London

Christodoulos Panayiotou, Bastardo, 2018, spray paint on marble, 17 3⁄4 × 63 × 18 7⁄8".

Christodoulos Panayiotou, Bastardo, 2018, spray paint on marble, 17 3⁄4 × 63 × 18 7⁄8".

Christodoulos Panayiotou

Camden Arts Centre

The troubled island of Great Britain has not seen a great deal of work by the troubled-island specialist Christodoulos Panayiotou until now: “Act II: The Island” is his first major UK solo show. A really good one, too—a bouquet of seductive, resonant works, sheerly articulate through their visual and physical presence, plus a booklet of contextual glosses intrinsic to Panayiotou’s practice but of questionable utility. By removing most of the doors on the Camden Arts Centre’s exhibition floor and tucking works into places normally out of bounds, Panayiotou de- and reterritorialized the space, rendering it a whole entity with different “regions”—maybe an island by analogy. In the room visitors are likely to enter last, accessed via a fire escape, he installed his three-channel color-slide display Never Land, 2008, featuring more than a hundred photographs from a 1990s Cypriot news archive. These document religious rites, everyday activities, street protests, touristic excesses, hardscrabble landscapes, and all sorts of damage: violence, smashed vehicles, exploited nature. Stitching it all together are hints of a simultaneously cherished and degraded grand past, visible in a bikini-clad bather as Aphrodite, soldiers in T-shirts as classical Greek brothers-in-arms, and muscle-bound Odysseuses posing on motorboats.
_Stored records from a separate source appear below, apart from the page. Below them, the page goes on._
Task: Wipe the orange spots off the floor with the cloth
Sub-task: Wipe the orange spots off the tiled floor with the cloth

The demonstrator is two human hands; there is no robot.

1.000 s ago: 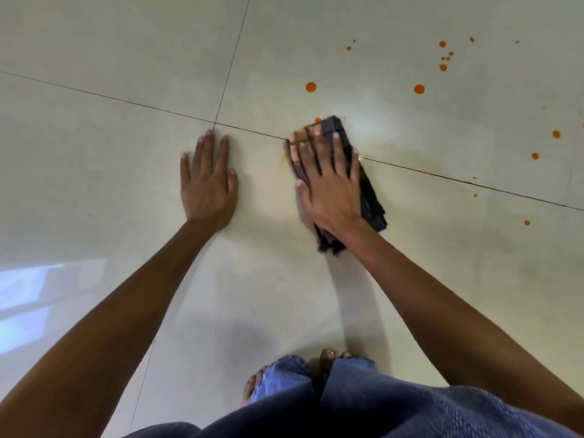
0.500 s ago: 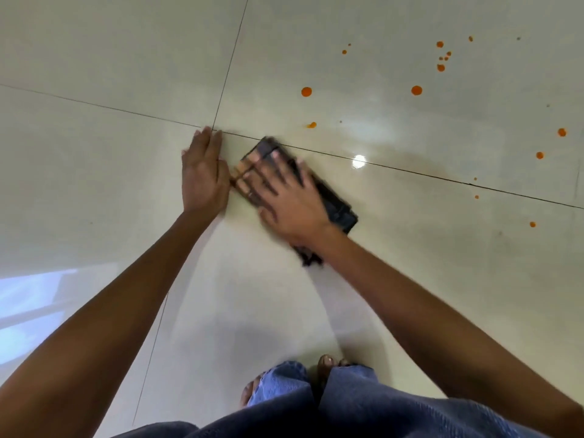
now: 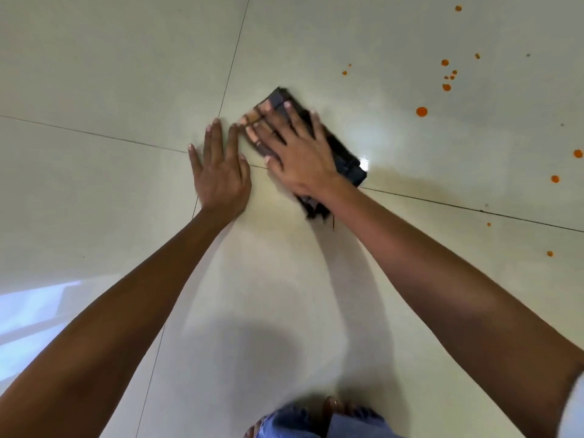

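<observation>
A dark folded cloth (image 3: pixel 344 153) with orange-brown checks lies on the pale tiled floor (image 3: pixel 110 74), slanting from upper left to lower right. My right hand (image 3: pixel 294 153) presses flat on it with fingers spread and straight. My left hand (image 3: pixel 221 172) rests flat on the bare floor just left of the cloth, fingers straight, almost touching the right hand. Several orange spots dot the floor to the right: a large one (image 3: pixel 421 111), a cluster (image 3: pixel 446 86) farther up, and smaller ones (image 3: pixel 555 178) near the right edge.
Dark grout lines (image 3: pixel 94 134) cross the floor near my hands. A bright glare (image 3: pixel 363 165) sits at the cloth's right end. My blue-clad knees and bare toes (image 3: pixel 331 406) show at the bottom. A window reflection (image 3: pixel 28 311) lies at the lower left.
My right hand has slid the cloth up across the grout line, over where two orange spots lay; they no longer show. The left hand stays planted.
</observation>
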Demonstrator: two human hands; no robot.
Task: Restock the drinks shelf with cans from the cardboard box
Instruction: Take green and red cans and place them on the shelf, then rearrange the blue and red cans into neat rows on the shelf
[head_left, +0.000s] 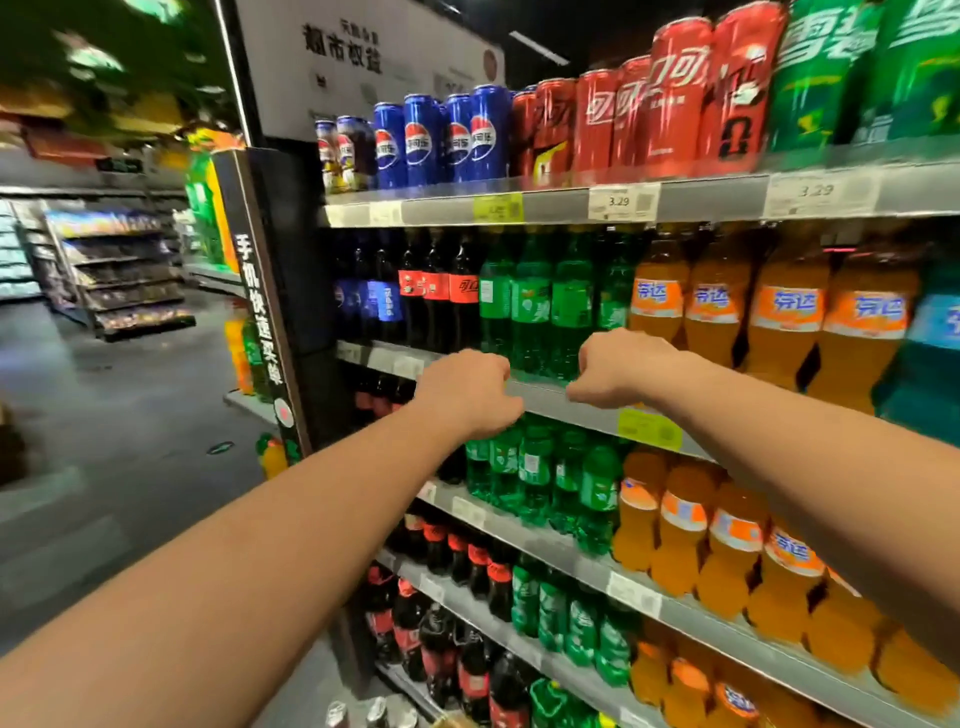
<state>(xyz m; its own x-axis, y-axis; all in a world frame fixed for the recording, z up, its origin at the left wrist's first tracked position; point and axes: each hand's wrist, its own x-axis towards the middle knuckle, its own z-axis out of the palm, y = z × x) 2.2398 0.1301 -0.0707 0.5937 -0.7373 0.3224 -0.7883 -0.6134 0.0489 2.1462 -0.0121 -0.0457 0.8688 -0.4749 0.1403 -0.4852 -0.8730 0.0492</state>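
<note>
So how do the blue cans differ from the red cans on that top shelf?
The blue cans carry a round red, white and blue logo; the red cans carry white lettering. The blue cans stand left of the red cans, nearer the shelf's end. Both are tall, slim cans standing upright on the top shelf.

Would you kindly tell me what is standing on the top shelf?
Blue cans, red cans and green cans stand on the top shelf. Whatever is behind the front row is hidden.
</note>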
These images ground Panayiotou’s conceptual island in the predicament of his Cyprus homeland, but his practice doesn’t broadcast simplistic sociopolitical messages. It largely turns on artful, highly refined recontextualizations of found materials. Its focus is not only on transmutations of stuff (earth into floor tiles, as in Spoil Heap, or sheet metal and a bucket into an indoor fountain, as in The Price of Copper, both 2015), but also on transformations of value, and its feel is aesthetically rarefied, not flag-waving. His objects—for example, the five monumental, splintery, tar-perfumed electricity poles studded with metal tacks that lie felled in Independence Street, 2012, or the straggling trompe l’oeil weeds of Mauvaises herbes, 2019, a pale-as-dust mosaic that both suppresses and converses with the gallery’s terrazzo floor—are articulate in themselves, revisiting the artist’s core interests with a poetic incompleteness.

However, his works always come with supplementary backstories: visually incommunicable details, made available at Camden via the aforementioned booklet. Maybe they add an essential dimension (by establishing a “stratigraphy” of reading, a before-you-know and after-you-know, that echoes other archaeological references in the work); maybe they are symptomatic of an ongoing tension in contemporary “poetic” conceptualism. The backstories may expand one’s knowledge and tie together the threads, but they also shrink the work’s poetics. Of course, one can ignore the booklet and proceed via eyeball power alone. Call me a slacker, but that was my method. Take Spoil Heap, a room empty but for a herringbone floor of roughly crafted terra-cotta tiles and hidden but for a telltale strip in one doorway, the venue’s polished herringbone parquet. This upside-down stratigraphy—rough slabs of baked mud atop elegant modern parquet—inverts the hierarchy of manufacturing technology and commodity prestige in a way that is visible and tangible without a gloss; and when walked over, the uneven tiles share a little secret, a dancing rhythm, with one’s soles. The backstory: The bricks were made from scrapings from an (unspecified) archaeological dig. Does this explanation help? Likewise Bastardo (Bastard), 2018, a marble bench graffitied with the work’s title: The smack-in-the-chops puzzle set up by the combination of aggressive script and “classy” material dissipates on learning that the spray-painting is simply a quarry mark denoting a flawed stone. Critics of my criticism may object that it’s a depoliticizing maneuver: Panayiotou’s backstories are essential to his work’s Cyprus-specific historical and economic critique. I’m not convinced; but irrespective of whether one is guided by the artist’s glosses or goes freestyle, this is a seriously sophisticated, absorbing practice.